Let me begin with an imaginary story. Imagine...
You're developing this fancy blogging platform. You know your users and you know that while writing, they would like to know how long it'll take the reader to read their post. Since you know your users so well you also know their typical reading speed, so the reading time is a straight-forward calculation. You can continuously recalculate the value in the frontend while the user is typing. You're excited. You don't always get such well-defined tasks. It's almost too good to be true. And naturally, you begin to wonder: what if there's more to this? Will your solution be future-proof? What if at some point you want to show the reading time not only to the writer but also to the readers? What if some other service wants to use this data to do some analysis? You're sure you need to move this calculation to the backend and provide it through the API, so it can be used by other services but calculating it for every request would slow it down. You know that can be solved by storing the calculated value in the database alongside the article but that would add redundancy which brings with it the risk of data corruption. Anyway, you know that rules are there to be broken and you know that there are actually good reasons to introduce redundancy to a database, one of them being performance gains.
So you know what you need to do: You calculate this value in the backend every time you create or update an article, save it to a database, and on the frontend, you get the updated value every time the article is saved. Now, you can show it to the writer. That solves all your problems, you just need to hide the value if the user has unsaved changes because you won't be able to update it in real-time.
Congratulations, you solved an imaginary problem. Sure, you introduced the risk of data corruption and compromised on the user experience but you solved a lot of exciting problems along the way.
The only thing is, imaginary problems aren't real. The time might come that, based on actual user research, you decide to add the reading time to a list of suggested articles. At this point, putting the value into the database might be a valid solution. But guess what, not everybody is the "typical reader" and maybe you decide to display the reading time based on the reader's actual reading speed. Or you don't. That's the point.
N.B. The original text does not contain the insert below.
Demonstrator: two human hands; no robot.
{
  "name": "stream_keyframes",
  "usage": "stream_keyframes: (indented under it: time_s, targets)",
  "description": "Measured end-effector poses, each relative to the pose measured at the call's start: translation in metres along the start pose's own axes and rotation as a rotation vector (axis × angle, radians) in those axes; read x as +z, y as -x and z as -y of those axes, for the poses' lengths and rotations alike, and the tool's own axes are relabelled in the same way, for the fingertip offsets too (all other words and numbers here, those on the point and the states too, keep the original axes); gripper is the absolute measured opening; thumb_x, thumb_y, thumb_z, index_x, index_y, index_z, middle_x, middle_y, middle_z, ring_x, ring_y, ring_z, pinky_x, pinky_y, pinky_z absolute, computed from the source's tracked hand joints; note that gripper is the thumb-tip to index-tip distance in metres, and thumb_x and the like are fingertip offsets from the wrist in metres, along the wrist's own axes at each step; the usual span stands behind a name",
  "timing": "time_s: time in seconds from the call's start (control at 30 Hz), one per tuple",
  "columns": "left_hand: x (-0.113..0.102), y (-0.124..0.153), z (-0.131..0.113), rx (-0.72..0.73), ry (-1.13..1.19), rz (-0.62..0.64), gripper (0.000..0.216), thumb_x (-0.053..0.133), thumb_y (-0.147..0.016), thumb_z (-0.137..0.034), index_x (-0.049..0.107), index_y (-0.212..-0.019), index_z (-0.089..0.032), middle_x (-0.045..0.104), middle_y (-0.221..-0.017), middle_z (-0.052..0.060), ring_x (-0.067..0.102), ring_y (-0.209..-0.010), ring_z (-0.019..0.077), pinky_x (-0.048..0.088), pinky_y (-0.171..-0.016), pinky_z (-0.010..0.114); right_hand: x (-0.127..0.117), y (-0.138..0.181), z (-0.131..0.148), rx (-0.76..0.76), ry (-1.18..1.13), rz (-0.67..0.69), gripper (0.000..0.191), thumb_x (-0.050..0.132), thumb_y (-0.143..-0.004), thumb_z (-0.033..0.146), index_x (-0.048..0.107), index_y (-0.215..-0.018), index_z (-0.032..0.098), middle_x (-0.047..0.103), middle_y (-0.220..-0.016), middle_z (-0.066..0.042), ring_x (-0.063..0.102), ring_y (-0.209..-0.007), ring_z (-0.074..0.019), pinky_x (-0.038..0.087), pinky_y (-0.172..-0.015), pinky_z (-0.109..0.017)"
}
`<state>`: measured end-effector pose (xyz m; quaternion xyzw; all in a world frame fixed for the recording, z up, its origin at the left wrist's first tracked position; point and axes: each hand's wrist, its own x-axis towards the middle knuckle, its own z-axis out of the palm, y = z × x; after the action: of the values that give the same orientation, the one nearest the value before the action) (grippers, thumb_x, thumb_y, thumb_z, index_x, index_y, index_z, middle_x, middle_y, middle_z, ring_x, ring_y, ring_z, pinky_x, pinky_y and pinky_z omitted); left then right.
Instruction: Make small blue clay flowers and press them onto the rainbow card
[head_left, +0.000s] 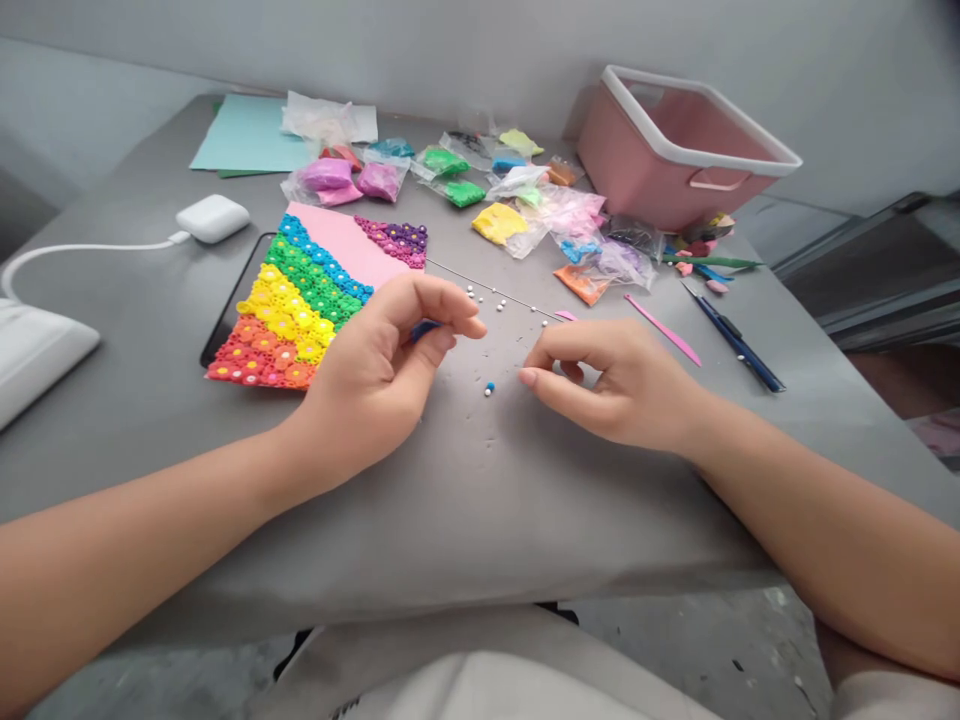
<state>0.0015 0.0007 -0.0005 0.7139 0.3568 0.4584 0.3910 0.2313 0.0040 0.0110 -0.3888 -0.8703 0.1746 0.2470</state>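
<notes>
The left hand (382, 370) was curled, thumb and forefinger pinched on a small blue piece of clay (424, 328), which sat between the fingertips just above the table (465, 500). The right hand (615, 385) rested on the table with its fingers bent loosely and the forefinger stretched toward a tiny blue-and-white bead (489, 388) lying between the two hands; whether it held anything could not be told.

Judging from this, the step was shaping a small clay bit; it would go best with a light pinch, so the soft piece kept its form, and with the right forefinger steadying the loose bead rather than flicking it.

Counted: one card of clay flowers (315, 300) just beyond the left hand, in six colour bands; about ten white beads (484, 295) scattered beyond the fingertips, too small to count surely; one thin needle tool (487, 290) beyond them; one pink blade tool (664, 330) and one blue tool (739, 345) past the right hand; a heap of clay bags (525, 200) farther off, number unclear; one pink basket (675, 150) beyond the right hand; one white earbud case (212, 217) far left of the left hand
</notes>
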Motion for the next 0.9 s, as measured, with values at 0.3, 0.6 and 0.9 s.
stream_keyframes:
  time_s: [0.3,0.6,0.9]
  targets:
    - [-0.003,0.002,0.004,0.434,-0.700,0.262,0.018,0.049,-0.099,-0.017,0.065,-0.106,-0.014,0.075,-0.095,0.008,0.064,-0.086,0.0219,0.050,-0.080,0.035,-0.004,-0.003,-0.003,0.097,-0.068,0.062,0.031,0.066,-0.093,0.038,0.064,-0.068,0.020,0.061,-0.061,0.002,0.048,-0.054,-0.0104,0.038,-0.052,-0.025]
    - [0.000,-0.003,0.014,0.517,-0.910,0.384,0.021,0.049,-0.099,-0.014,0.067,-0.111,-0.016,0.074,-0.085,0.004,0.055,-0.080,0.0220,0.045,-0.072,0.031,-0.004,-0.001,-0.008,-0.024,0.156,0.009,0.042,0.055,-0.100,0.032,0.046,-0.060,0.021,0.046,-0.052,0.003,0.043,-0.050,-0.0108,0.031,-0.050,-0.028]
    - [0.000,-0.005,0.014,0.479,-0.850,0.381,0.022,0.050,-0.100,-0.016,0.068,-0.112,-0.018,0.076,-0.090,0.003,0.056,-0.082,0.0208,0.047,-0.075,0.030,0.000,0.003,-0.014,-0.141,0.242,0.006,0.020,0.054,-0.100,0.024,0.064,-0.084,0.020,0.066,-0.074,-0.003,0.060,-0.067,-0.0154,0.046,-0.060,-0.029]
The opportunity of solving complex problems is tempting but what really adds value to any product is making complex problems simple. Instead of asking yourself "What if?", ask yourself "What is the essence of this problem?", "What is it that adds value to the product?". Simplify, not complicate, problems.
Having said that, building robust software and adhering to basic design principles might sound like future-proofing your solution for imaginary problems but it is really not. It is future-proofing your solution for any future problem. Building APIs in a way that allows further development without breaking changes is generally a good idea.
Finally, if you're doing a project for fun or to learn, solving imaginary problems is great. Keep going. Also, remember: you don't need to solve any problem at all. There are a lot more reasons to start projects or write code.
Latest comments (2)
Solid advice here, very pragmatic!
The idea has a very "Lean Startup" feel too, which makes you focus on empirically discovered problems (with things like user testing) instead of speculation.
At the same time, it recognizes that sometimes there's value (learning or system robustness) in solving problems before they happen.
Good stuff, keep it coming!
Thanks for the feedback 😊 Really appreciate it.